Seduction and Betrayal: Women in Literature.
Hardwick, Elizabeth. Seduction and Betrayal: Women in Literature. New York: Random House, (1974).
8vo.; red printed wrappers; fine.
Together with:
Hardwick, Elizabeth. Seduction and Betrayal: Women in Literature. New York: Random House, (1974).
8vo.; tan paper-covered boards; bright green cloth spine; tan dust-jacket; fine.
An uncorrected proof of Hardwick’s important feminist literary study, together with a first edition. Both are presentation copies, inscribed to a New York bookseller: the proof: “To Burt, the writers (plural) friend in need. Elizabeth”; the first edition: “To Burt—with my gratitude for his enthusiasm and endurance as a book lover. Elizabeth.” Burt Britton co-founded Books & Co., a beloved literary haunt contiguous with the Whitney museum, in 1979, with Jeanette Watson, heir to the IBM fortune; Books & Co. folded in 1997.
Novelist and critic Elizabeth Hardwick was born in Kentucky in 1916. At twenty-three, after earning her master’s degree in English at the University of Kentucky, she moved to New York, where she enrolled at Columbia University and pursued a career as a fiction writer. In 1940 Hardwick married the poet Robert Lowell; they divorced in 1970. She is the author of three novels and numerous works of nonfiction.

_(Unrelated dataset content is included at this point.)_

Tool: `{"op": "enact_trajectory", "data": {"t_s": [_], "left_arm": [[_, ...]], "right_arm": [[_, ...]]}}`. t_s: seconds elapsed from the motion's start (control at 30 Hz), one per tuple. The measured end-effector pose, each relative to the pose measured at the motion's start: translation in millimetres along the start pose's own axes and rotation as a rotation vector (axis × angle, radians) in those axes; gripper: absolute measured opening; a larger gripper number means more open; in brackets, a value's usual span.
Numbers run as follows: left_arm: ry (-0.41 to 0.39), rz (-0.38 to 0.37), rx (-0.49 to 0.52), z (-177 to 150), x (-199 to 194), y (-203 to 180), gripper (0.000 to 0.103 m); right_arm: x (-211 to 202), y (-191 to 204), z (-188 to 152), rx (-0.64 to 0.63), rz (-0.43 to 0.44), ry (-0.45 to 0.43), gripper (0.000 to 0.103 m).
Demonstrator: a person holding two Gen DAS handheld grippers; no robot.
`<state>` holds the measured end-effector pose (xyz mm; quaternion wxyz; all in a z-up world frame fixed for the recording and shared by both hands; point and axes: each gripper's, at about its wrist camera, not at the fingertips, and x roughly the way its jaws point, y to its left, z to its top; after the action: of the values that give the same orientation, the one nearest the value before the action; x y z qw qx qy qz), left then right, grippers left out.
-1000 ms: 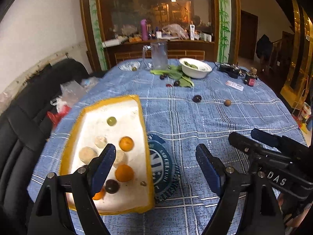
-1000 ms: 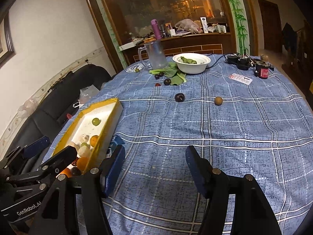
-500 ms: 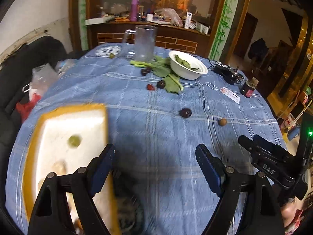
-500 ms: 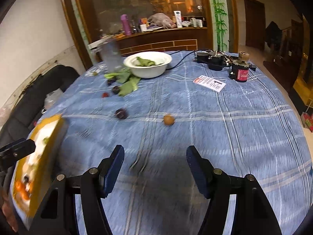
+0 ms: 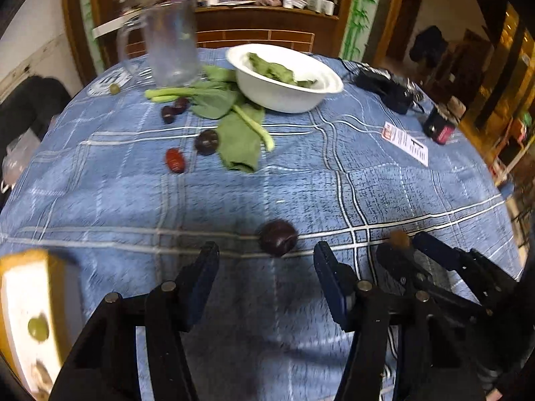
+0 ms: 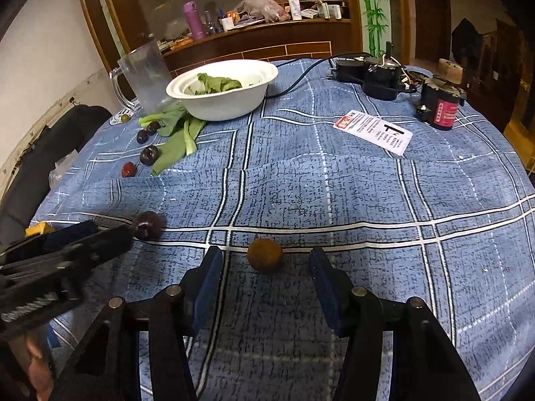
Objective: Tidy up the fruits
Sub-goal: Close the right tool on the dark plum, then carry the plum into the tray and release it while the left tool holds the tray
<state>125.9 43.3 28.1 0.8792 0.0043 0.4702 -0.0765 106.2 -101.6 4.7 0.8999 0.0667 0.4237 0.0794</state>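
Observation:
A dark plum lies on the blue checked tablecloth just beyond my open left gripper; the plum also shows in the right wrist view. A small brown fruit lies just ahead of the tips of my open right gripper; in the left wrist view the brown fruit sits at the right gripper's tips. The yellow-rimmed white tray with a green grape is at lower left. More dark plums and a red fruit lie farther back.
A white bowl of greens, loose green leaves, a clear mug, a paper card, a small dark jar and black electronics sit across the far half of the table. A black chair stands at left.
Both grippers have moved forward across the table, away from the tray. The plum now sits just ahead of the left gripper and the brown fruit just ahead of the right one. Both stay open.

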Motion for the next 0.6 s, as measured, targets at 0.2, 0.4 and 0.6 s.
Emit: {"op": "enact_trajectory", "data": {"t_s": [0.2,0.4,0.6], "left_arm": [[0.025,0.041,0.001,5,24,-3,0.045],[0.021,0.049,0.007,3,17,-8,0.025],[-0.024,0.000,-0.051,-4,-29,5,0.025]], "right_arm": [[3,0,1,-0.024,0.003,-0.002,0.031],[-2,-1,0,-0.024,0.017,-0.019,0.024],[-19,-2,2,0.008,0.084,-0.057,0.024]]}}
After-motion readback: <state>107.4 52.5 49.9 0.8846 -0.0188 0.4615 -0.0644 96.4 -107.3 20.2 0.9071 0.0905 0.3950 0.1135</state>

Hardwick’s reputation as an essayist began with her writings for Partisan Review; it was solidified in 1963, when she became a founding editor of the New York Review of Books. In Seduction and Betrayal, Hardwick’s second collection of essays, the author explores the various roles of women as literary creators and characters. Today, Seduction and Betrayal is mandatory reading in women’s study and literature classes; together with Kate Millet’s Sexual Politics and Gilbert and Gubar’s Madwoman in the Attic, it identified an entirely new direction for academic feminist criticism.